[GIVEN MATERIAL]:
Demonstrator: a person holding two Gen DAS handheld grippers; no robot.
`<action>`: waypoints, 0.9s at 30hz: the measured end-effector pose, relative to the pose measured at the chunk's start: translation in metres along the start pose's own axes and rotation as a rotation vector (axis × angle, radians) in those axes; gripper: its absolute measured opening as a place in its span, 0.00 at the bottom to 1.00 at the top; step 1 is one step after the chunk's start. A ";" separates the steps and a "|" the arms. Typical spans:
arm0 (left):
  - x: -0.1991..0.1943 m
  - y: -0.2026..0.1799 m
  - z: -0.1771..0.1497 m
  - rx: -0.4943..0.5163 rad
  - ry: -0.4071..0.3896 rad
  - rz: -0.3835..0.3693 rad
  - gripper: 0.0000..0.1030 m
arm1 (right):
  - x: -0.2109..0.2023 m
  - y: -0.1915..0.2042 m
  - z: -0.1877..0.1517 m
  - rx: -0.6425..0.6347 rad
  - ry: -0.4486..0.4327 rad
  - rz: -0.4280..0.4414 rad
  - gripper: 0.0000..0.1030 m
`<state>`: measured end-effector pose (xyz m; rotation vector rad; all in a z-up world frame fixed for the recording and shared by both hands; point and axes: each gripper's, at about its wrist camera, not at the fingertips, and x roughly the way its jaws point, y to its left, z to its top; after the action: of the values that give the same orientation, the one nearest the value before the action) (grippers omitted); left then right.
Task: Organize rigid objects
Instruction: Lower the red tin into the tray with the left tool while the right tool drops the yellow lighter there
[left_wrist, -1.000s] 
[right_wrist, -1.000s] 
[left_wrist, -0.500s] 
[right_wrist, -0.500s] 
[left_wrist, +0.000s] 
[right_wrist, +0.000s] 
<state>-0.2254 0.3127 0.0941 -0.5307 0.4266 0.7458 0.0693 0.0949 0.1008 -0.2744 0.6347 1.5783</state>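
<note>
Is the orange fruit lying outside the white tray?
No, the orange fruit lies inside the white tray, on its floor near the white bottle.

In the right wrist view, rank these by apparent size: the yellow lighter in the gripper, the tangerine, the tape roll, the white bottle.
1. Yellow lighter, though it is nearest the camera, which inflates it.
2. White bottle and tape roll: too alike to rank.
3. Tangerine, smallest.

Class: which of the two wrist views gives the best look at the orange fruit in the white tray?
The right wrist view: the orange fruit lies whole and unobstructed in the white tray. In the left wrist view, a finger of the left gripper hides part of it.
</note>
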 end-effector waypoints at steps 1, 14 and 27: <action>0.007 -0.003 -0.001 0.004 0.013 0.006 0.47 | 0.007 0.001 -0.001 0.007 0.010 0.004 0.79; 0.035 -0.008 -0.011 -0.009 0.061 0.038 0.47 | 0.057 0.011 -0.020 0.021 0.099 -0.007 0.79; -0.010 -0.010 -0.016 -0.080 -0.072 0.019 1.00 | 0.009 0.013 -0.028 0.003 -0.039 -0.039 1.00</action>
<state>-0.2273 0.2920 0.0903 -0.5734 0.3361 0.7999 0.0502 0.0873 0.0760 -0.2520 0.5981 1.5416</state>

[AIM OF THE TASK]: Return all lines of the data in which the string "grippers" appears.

[WRITTEN RESPONSE]:
Demonstrator: a person holding two Gen DAS handheld grippers; no robot.
`<state>`: measured end-effector pose (xyz m; rotation vector rad; all in a z-up world frame fixed for the recording and shared by both hands; point and axes: each gripper's, at about its wrist camera, not at the fingertips, and x roughly the way its jaws point, y to its left, z to its top; after the action: of the values that give the same orientation, the one nearest the value before the action) (grippers omitted); left then right.

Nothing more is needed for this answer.